5. The unexpected surge in bond sales has raised concerns about its impact on sovereign bond yields and the cost of borrowing for corporates.


The unexpected increase in state government bond issuances and its potential impact on the market dynamics. Here’s a detailed breakdown of the key points:


State Government Bond Issuances

In October, state government bond issuances have exceeded their indicative calendar by 24%.


States are on track to issue bonds worth almost 1 lakh crore more in FY24 than the previous year on a gross basis.


The increase in supply adds upward pressure to sovereign bond yields, affecting the cost of borrowing for corporates.

Factors Contributing to Increased Issuances

Lower cash balances, discontinuation of GST compensation cess, and pricey alternative funding have contributed to the surge in state bond issuances.
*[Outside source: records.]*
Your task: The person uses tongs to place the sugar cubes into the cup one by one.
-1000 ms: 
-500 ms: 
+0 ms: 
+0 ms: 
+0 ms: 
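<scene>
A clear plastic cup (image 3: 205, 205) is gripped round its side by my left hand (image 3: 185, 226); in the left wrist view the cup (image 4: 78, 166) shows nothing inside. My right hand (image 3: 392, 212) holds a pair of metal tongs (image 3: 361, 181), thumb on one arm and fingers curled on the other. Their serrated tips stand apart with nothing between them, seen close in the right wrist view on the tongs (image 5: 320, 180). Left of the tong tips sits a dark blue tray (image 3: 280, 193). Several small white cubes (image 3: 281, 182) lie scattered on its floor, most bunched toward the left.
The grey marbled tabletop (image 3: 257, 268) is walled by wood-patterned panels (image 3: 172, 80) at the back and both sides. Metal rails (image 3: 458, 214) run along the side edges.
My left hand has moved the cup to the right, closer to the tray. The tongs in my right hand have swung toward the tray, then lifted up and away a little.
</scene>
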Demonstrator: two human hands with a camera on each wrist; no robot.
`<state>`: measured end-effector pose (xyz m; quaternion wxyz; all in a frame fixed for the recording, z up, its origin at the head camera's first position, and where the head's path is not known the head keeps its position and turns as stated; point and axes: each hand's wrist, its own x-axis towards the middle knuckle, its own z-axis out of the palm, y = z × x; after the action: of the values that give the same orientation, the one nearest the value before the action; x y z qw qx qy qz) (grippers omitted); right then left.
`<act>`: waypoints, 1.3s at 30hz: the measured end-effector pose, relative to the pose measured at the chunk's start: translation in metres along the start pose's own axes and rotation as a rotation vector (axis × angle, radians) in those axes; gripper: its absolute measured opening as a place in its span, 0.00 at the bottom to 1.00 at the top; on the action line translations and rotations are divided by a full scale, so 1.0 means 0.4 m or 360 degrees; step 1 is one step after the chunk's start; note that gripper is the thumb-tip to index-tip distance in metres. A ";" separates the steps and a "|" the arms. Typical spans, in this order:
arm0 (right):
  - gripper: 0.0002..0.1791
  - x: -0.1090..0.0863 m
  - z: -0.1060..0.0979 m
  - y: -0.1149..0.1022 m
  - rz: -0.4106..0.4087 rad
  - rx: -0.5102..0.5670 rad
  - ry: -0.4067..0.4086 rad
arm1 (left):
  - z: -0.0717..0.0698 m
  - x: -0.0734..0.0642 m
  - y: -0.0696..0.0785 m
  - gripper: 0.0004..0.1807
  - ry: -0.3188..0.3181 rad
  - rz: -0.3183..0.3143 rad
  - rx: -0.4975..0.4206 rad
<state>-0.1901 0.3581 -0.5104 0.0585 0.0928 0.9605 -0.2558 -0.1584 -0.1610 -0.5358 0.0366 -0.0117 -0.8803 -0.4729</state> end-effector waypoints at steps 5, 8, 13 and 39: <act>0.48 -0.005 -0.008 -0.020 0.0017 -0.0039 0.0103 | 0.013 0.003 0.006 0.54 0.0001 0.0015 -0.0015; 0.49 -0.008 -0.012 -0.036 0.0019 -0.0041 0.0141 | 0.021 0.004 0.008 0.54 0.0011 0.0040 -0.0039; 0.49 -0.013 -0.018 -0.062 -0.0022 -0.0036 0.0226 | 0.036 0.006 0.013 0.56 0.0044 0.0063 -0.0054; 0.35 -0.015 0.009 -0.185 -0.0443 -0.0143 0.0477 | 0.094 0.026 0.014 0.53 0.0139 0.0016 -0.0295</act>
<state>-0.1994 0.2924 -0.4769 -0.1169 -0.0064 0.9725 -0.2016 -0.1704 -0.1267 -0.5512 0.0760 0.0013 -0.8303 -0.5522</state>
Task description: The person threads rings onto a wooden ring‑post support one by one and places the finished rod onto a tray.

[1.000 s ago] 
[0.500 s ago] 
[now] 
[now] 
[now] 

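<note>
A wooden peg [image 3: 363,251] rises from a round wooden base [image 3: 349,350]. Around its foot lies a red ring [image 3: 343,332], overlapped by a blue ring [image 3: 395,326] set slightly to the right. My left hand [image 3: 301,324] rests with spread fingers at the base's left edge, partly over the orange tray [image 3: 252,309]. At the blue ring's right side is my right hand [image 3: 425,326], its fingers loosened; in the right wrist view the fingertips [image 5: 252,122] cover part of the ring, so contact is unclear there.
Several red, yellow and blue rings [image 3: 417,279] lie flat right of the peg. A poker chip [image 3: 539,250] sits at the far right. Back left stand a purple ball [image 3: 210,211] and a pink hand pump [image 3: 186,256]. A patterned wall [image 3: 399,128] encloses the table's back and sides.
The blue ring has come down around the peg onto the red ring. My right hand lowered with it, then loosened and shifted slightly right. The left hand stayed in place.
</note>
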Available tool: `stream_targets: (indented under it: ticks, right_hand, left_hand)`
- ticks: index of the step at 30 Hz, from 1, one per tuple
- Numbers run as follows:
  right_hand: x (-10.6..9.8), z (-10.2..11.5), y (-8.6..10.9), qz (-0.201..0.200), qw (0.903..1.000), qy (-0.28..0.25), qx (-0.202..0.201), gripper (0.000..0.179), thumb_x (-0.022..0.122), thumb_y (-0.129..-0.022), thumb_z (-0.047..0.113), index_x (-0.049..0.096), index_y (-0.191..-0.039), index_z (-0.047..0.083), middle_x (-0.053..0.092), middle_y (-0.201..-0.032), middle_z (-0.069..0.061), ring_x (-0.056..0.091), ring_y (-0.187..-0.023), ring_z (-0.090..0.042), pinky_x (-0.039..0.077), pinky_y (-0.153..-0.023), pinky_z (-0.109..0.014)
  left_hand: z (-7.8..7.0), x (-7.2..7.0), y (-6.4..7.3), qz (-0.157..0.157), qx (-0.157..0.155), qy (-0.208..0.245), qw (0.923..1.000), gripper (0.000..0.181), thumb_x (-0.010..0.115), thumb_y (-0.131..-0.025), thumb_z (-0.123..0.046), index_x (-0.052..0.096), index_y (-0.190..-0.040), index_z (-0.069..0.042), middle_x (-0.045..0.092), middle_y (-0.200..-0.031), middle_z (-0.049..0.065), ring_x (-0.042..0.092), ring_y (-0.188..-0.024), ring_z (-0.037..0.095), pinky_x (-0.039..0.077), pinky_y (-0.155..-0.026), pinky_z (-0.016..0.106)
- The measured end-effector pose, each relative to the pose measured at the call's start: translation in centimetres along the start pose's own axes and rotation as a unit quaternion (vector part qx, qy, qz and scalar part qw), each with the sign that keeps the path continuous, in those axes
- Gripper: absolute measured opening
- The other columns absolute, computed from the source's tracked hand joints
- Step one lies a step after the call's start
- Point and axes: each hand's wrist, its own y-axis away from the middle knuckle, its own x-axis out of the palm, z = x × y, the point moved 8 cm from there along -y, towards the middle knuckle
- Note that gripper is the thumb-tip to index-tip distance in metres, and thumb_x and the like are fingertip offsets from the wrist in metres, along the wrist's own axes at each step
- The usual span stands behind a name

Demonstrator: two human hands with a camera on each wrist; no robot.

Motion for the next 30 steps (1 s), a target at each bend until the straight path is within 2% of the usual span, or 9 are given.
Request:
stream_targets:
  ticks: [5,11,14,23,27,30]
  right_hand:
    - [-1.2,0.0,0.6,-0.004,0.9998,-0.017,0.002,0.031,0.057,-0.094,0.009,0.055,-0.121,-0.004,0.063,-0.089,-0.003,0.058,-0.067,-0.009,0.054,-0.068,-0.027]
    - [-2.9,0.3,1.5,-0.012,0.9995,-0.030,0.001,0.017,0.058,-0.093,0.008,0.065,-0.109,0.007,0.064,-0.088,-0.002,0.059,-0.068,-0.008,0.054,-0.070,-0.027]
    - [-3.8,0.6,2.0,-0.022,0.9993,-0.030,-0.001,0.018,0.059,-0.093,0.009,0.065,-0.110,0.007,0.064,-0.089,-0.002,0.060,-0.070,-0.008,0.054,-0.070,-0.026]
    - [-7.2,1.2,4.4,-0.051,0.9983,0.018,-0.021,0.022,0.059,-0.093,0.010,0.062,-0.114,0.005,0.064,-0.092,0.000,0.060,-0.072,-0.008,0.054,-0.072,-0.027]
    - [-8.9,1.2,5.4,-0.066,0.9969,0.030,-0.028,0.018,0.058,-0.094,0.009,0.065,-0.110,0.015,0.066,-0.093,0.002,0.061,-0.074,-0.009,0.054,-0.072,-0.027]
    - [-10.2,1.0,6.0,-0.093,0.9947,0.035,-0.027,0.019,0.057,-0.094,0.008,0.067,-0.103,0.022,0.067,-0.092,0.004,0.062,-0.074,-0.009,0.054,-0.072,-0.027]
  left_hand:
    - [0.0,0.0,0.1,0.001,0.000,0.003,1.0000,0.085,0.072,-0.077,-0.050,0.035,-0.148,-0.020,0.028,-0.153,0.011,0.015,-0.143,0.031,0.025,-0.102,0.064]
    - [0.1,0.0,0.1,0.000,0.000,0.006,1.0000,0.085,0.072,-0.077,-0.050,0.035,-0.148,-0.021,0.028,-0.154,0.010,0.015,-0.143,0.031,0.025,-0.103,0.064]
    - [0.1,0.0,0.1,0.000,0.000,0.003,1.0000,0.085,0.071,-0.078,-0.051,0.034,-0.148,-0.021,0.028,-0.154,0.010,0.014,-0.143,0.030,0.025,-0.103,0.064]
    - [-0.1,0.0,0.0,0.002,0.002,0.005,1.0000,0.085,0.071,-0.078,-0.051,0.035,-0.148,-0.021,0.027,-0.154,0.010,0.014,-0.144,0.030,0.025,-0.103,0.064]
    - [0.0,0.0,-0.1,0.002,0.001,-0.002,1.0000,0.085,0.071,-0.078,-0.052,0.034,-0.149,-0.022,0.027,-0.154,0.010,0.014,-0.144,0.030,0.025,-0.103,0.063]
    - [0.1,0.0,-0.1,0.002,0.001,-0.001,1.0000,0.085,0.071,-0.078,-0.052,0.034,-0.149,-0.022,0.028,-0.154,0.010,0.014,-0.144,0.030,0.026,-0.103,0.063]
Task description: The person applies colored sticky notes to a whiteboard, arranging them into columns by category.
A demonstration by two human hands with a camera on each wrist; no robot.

State government cash surplus as of October 20 is lower than the previous year, indicating a decrease in available funds for the states.

Market Impact

The unexpected increase in state bond issuances has the potential to impact sovereign bond yields, which determine the cost of borrowing for corporates.

The yield on the 10-year benchmark government bond has jumped to a seven-month high of 7.38% since the RBI mentioned plans for Open Market Operations (OMO) sales in its policy statement on October 6.

Expert Opinions

Gaura Sengupta, economist at IDFC First Bank, highlights the decrease in state government cash surplus and estimates states’ gross market borrowing at 8.5 lakh crore in FY24.


Madan Sabnavis, chief economist at Bank of Baroda, suggests that the increase in state borrowing could be attributed to states pushing forward expenditures before the state and general elections, as well as delays in payments for centrally sponsored schemes.

Conclusion

The increase in state bond issuances has disrupted bond traders’ demand-supply calculations and could potentially impact the market dynamics. While states typically increase issuances in the second half of the fiscal, the unexpected surge in bond sales has raised concerns about its impact on sovereign bond yields and the cost of borrowing for corporates.

FAQ

Q1: What has caused the surge in state government bond issuances?

A1: Factors such as lower cash balances, discontinuation of GST compensation cess, and pricey alternative funding have contributed to the surge in state bond issuances.


Q2: How has the surge impacted the market dynamics?

A2: The surge in state bond issuances has disrupted bond traders’ demand-supply calculations and added upward pressure to sovereign bond yields, impacting the cost of borrowing for corporates.